•1.5•

185 23 100
                                    

Merhaba sevsen ne olur Okurları dolabıma bir sürü yazı yazıyorum. Özlü söz olarak bırakmak için bir şeyler varsa yazarsanız çok güzel olur :)))

Bölüm şarkısı: Ölsem

Emir: Cevabını bildiğin sorular sorma Aura

Aura : Okula niye gelmedin.

Emir : Bilmiyormuş gibi davranma Aura. Sanki sen yapmamışsın gibi davranma gibi sanki haberin yokmuş gibi. Aura'nın şu an ne haltlar yediysem bil ki senin olduğu

Emir : Kalbimi kırmadın sen. Ruhumu öldürdün ...

Emir: Kahretsin ki seni engelleyemiyorum çünkü hala deli gibi sana aşığım kodumun salağında bir şeyler bulupta bende nasıl bulmuyorsun

Emir : Ey götten farkım ne illa sana kötü mü davranayım beni sevmen için?

12.40 || ✔️

Emir : Tek yaptığın görüldü atmak görmek görmezden gelmek

Emir : Çünkü gerçekleri kabul edemiyorsun!

Bu numarayı engellediniz.

(Emir'in Anlamıtıyla)

Bambusuz Pandam adlı kişiye artık mesaj gönderemezsiniz.

Engelledi. Bana engel attı. Ben onu bu kadar severken bana engel attı ... Daha ne yapayım. Hayatımı verdim yinede sevdiremedim kendimi.

Sabahtan beri yattığım yatığımdan kalkarak bodruma doğru indim. Bodruma indikten sonra bira dolu buzdolabını açıp içeriden 4 şişe aldım.

Ölü adımlarla salona doğru gittim ve soktuğumun televizyonunu açtım. Hep aşklı maşlkı dizi ve filmler vardı. Önümdeki ilk birayı alıp açıp kafaya diktim. İkinciyide 5 dakika geçmeden diktim.

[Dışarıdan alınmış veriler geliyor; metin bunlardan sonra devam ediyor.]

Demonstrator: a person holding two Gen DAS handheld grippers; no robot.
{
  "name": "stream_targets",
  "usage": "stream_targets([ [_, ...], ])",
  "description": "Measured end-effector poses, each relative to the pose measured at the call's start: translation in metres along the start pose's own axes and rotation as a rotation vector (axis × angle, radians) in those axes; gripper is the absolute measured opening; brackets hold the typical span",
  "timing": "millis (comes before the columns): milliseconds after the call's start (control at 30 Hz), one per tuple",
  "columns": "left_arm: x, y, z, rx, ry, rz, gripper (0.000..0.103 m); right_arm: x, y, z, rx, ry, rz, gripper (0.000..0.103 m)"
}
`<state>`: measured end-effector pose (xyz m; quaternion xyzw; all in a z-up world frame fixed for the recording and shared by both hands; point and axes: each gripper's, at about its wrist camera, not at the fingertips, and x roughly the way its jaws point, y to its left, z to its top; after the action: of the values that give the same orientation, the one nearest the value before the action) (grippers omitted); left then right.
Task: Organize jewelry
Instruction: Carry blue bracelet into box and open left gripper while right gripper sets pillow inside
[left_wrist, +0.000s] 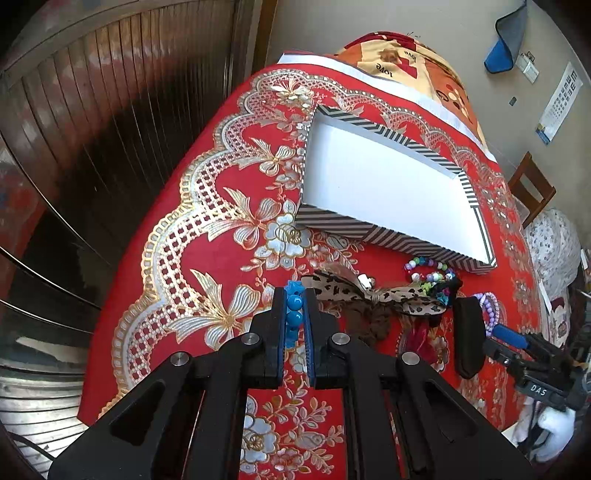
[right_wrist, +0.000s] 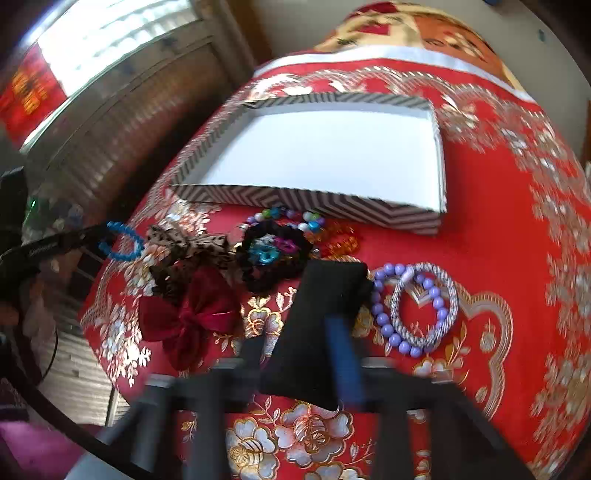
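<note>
1. Jewelry lies in a loose cluster on the red floral tablecloth (right_wrist: 491, 229), just in front of the near wall of a shallow zigzag-striped box (right_wrist: 295, 201) with a white floor.
2. We find the left gripper (left_wrist: 294, 295) clamped on a blue bead bracelet (left_wrist: 294, 303); in the right wrist view the bracelet hangs as a loop off the cloth at the left edge of the cluster.
3. We note the right gripper (right_wrist: 325, 295) with its jaws apart; that view is blurred, and we see nothing between them. One black finger (right_wrist: 328, 288) stands just beside a purple bead bracelet (right_wrist: 384, 321).
4. A grey-and-white woven bangle (right_wrist: 424, 302) overlaps the purple bracelet.
5. A leopard-print bow (left_wrist: 373, 295) lies beside the left gripper; a dark red velvet bow (right_wrist: 192, 321) lies nearer the table edge.
6. A black scrunchie with coloured charms (right_wrist: 273, 254) and a multicoloured bead bracelet (left_wrist: 430, 267) rest closest to the box.
7. We see no item inside the box.
</note>
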<state>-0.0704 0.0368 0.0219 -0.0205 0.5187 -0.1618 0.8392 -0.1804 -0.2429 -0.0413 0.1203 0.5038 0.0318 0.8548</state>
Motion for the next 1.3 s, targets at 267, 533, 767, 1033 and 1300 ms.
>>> stream_targets([
  [267,-0.009,-0.004,0.003,0.011,-0.005,-0.013,0.007,0.031,0.006,-0.011,-0.043,0.006,-0.046,0.020],
  [533,-0.017,-0.013,0.027,0.033,-0.048,-0.030,0.007,-0.010,-0.012,0.006,0.035,-0.089,0.049,0.010],
  [767,-0.017,-0.035,0.064,0.071,-0.097,-0.055,0.007,-0.032,-0.015,0.042,0.041,-0.177,0.080,0.010],
  [1033,0.012,-0.061,0.113,0.074,-0.098,-0.110,0.007,-0.018,-0.028,0.099,0.014,-0.198,0.054,0.010],
  [1300,0.070,-0.068,0.134,0.031,-0.015,-0.087,0.007,0.019,-0.059,0.133,0.032,-0.140,0.029,0.010],
])
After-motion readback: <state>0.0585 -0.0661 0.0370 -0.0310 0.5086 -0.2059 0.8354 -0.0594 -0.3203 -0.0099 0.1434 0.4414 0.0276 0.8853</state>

Bazı şeyleri unutmaya ihtiyacım vardı. Gülüşü, sevecenliği, kokusu, sesi ... "AŞK YALAN ORUSPU ÇOÇUKLARI SİKERİM SİZİN YALAN AŞKINIZI ULAN!" Elimdeki boş bira şişesini televizyona attım. Sinirle ayağa kalkarak televizyonu yere doğru ittim. Yere düştü ve üstüne çıkıp zıplamaya başladım.

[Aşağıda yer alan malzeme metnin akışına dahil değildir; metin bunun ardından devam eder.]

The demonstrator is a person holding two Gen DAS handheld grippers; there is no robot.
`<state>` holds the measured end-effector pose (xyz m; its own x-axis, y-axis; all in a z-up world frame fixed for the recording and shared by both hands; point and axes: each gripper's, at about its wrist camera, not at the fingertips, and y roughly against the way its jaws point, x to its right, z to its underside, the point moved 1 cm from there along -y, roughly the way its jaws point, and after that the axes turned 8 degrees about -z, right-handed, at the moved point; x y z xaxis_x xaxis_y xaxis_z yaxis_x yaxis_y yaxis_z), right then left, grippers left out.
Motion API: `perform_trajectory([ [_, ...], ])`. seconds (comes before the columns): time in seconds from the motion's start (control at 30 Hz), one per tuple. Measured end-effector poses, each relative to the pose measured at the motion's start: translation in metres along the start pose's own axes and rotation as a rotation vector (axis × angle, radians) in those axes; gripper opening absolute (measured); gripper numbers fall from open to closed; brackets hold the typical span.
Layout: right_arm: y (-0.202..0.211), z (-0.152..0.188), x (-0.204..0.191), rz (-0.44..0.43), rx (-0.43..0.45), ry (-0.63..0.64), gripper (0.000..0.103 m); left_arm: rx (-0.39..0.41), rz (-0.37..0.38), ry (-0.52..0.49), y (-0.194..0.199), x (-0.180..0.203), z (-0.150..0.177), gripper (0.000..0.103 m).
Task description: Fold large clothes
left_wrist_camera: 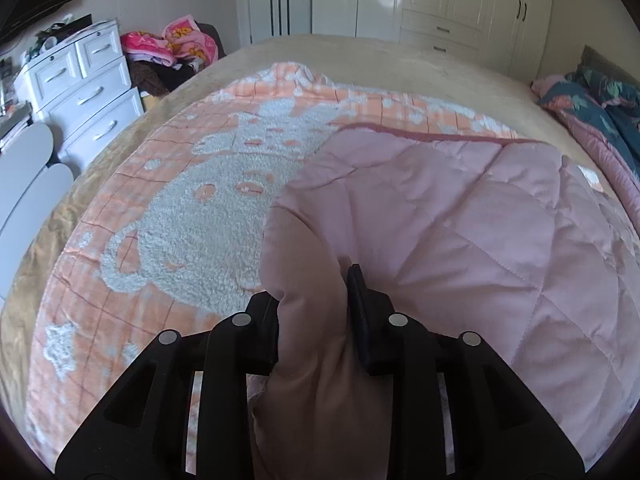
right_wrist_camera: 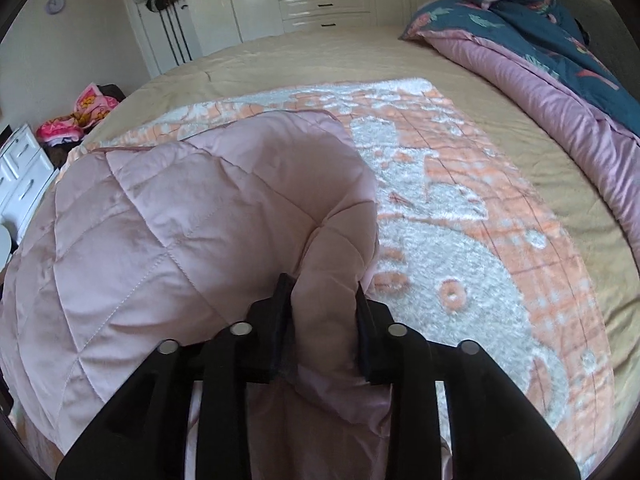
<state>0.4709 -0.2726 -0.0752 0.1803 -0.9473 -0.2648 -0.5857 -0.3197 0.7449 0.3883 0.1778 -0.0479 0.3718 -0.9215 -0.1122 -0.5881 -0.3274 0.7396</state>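
Observation:
A large quilted blanket lies on the bed, pink on one side [left_wrist_camera: 460,216] and orange with fluffy white patterns on the other [left_wrist_camera: 192,208]. Its near part is folded over, pink side up, onto the patterned side. My left gripper [left_wrist_camera: 312,296] is shut on a bunched pink edge of the blanket. My right gripper [right_wrist_camera: 322,300] is shut on another bunched pink edge [right_wrist_camera: 324,264], with the patterned side [right_wrist_camera: 460,240] spread out to its right. Both held edges are lifted above the bed.
The blanket rests on a beige bed cover [right_wrist_camera: 304,56]. A dark blue and purple duvet [right_wrist_camera: 560,92] is piled at the bed's right side. A white drawer unit [left_wrist_camera: 84,92] and a heap of pink clothes [left_wrist_camera: 176,44] stand at the left. White wardrobes [left_wrist_camera: 440,0] line the far wall.

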Motion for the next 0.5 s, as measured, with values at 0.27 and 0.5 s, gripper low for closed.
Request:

"AYRILIK YALAN HAYAT YALAN AŞK YALAN İNANMAYIN." Hayat zaten yalanlardan oluşmuyor muydu?

Televizyondan sinirimi çıkardıktan sonra kalan biraları da dikip telefonu elime aldım. Uzun zamandır Derin'i eve çağırmıyordum bence şu an çağırsam hiç sıkıntı çıkmazdı.

Derin aranıyor ...

Derin: Vay bebeğim kapımızı ne ara çalar oldun sen bakayım.

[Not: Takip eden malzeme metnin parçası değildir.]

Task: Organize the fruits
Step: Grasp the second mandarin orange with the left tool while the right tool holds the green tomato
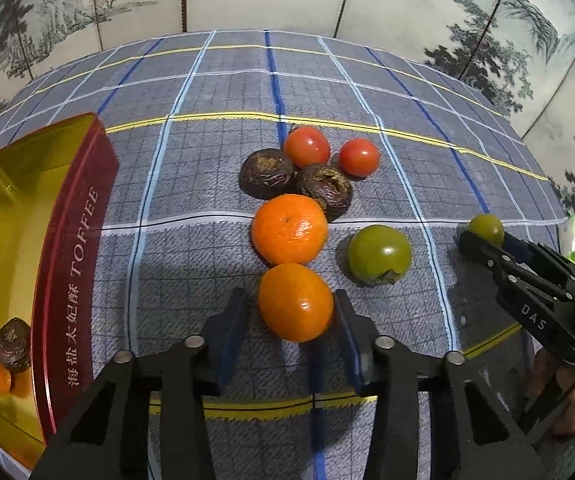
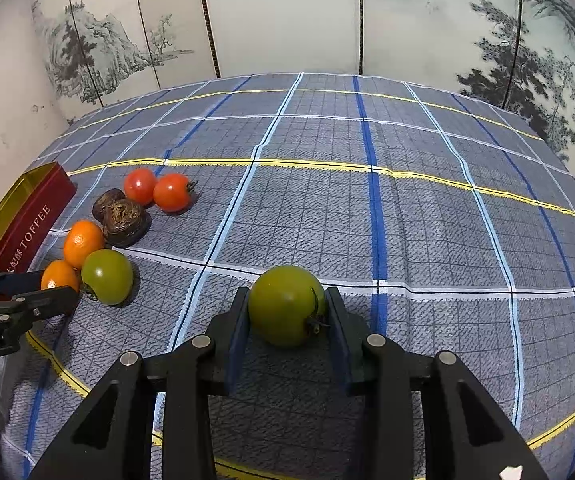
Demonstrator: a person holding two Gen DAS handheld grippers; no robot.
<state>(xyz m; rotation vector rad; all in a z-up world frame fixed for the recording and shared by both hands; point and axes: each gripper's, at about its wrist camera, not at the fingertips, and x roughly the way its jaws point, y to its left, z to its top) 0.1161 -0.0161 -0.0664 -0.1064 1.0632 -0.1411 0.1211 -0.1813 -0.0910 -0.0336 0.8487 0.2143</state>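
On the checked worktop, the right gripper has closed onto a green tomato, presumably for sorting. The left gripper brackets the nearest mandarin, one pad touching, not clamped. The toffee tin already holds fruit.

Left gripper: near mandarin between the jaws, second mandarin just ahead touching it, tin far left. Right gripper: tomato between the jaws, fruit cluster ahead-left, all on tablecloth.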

Emir: Derin kafamı dağıtmam lazım gelebilecek misin eve?

Derin: Uzun zamandır aramıyordun herhalde kafanı boşaltmak istiyorsun. Hala aynı yerde oturuyorsun değil mi?

Emir: Evet.

Derin: Özledim seni. Yatak odasısını hazırla 10 dakikaya ordayım ...

(Aura'nın Anlatamıyla)

Buraklarla beraber öğle yemeğine doğru gidiyorduk. Evet Emir'i engellemiştim ve evet gerçekleri kabullenemiyorum.

Sürü halinde yemekhaneye girişimizi yaptık. Yemekte Neşe ile konuştum. "Kız benden duymadın ama Kiraz kafayı sıyırmış. Çıldırmış resmen uşağım." Güldüm.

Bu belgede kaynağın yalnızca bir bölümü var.